# Kautz graph

Example of Kautz graph on 3 characters with string length 2 (on the left) and 3 (on the right); the edges on the left correspond to the vertices on the right.

The Kautz graph ${\displaystyle K_{M}^{N+1}}$ is a directed graph of degree ${\displaystyle M}$ and dimension ${\displaystyle N+1}$, which has ${\displaystyle (M+1)M^{N}}$ vertices labeled by all possible strings ${\displaystyle s_{0}\cdots s_{N}}$ of length ${\displaystyle N+1}$ which are composed of characters ${\displaystyle s_{i}}$ chosen from an alphabet ${\displaystyle A}$ containing ${\displaystyle M+1}$ distinct symbols, subject to the condition that adjacent characters in the string cannot be equal (${\displaystyle s_{i}\neq s_{i+1}}$).

The Kautz graph ${\displaystyle K_{M}^{N+1}}$ has ${\displaystyle (M+1)M^{N+1}}$ edges

${\displaystyle \{(s_{0}s_{1}\cdots s_{N},s_{1}s_{2}\cdots s_{N}s_{N+1})|\;s_{i}\in A\;s_{i}\neq s_{i+1}\}\,}$

It is natural to label each such edge of ${\displaystyle K_{M}^{N+1}}$ as ${\displaystyle s_{0}s_{1}\cdots s_{N+1}}$, giving a one-to-one correspondence between edges of the Kautz graph ${\displaystyle K_{M}^{N+1}}$ and vertices of the Kautz graph ${\displaystyle K_{M}^{N+2}}$.

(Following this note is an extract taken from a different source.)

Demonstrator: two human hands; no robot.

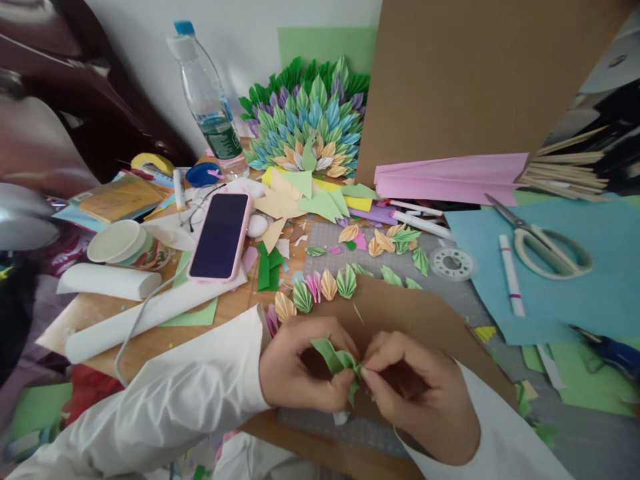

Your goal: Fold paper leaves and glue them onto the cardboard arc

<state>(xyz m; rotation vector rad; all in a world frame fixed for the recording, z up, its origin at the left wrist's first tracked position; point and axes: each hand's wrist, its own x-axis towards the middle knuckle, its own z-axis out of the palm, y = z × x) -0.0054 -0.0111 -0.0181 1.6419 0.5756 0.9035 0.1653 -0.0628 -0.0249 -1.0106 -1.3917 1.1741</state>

Kautz graphs are closely related to De Bruijn graphs.

## Properties

• For a fixed degree ${\displaystyle M}$ and number of vertices ${\displaystyle V=(M+1)M^{N}}$, the Kautz graph has the smallest diameter of any possible directed graph with ${\displaystyle V}$ vertices and degree ${\displaystyle M}$.
• All Kautz graphs have Eulerian cycles. (An Eulerian cycle is one which visits each edge exactly once—This result follows because Kautz graphs have in-degree equal to out-degree for each node)
• All Kautz graphs have a Hamiltonian cycle (This result follows from the correspondence described above between edges of the Kautz graph ${\displaystyle K_{M}^{N}}$ and vertices of the Kautz graph ${\displaystyle K_{M}^{N+1}}$; a Hamiltonian cycle on ${\displaystyle K_{M}^{N+1}}$ is given by an Eulerian cycle on ${\displaystyle K_{M}^{N}}$)
• A degree-${\displaystyle k}$ Kautz graph has ${\displaystyle k}$ disjoint paths from any node ${\displaystyle x}$ to any other node ${\displaystyle y}$.

## In computing

The Kautz graph has been used as a network topology for connecting processors in high-performance computing[1] and fault-tolerant computing[2] applications: such a network is known as a Kautz network.

## Notes

1. ^ Darcy, Jeff (2007-12-31). "The Kautz Graph". Canned Platypus. {{cite web}}: External link in |publisher= (help)
2. ^ Li, Dongsheng; Xicheng Lu; Jinshu Su (2004). "Graph-Theoretic Analysis of Kautz Topology and DHT Schemes". Network and Parallel Computing: IFIP International Conference. Wuhan, China: NPC. pp. 308–315. ISBN 3-540-23388-1. Retrieved 2008-03-05.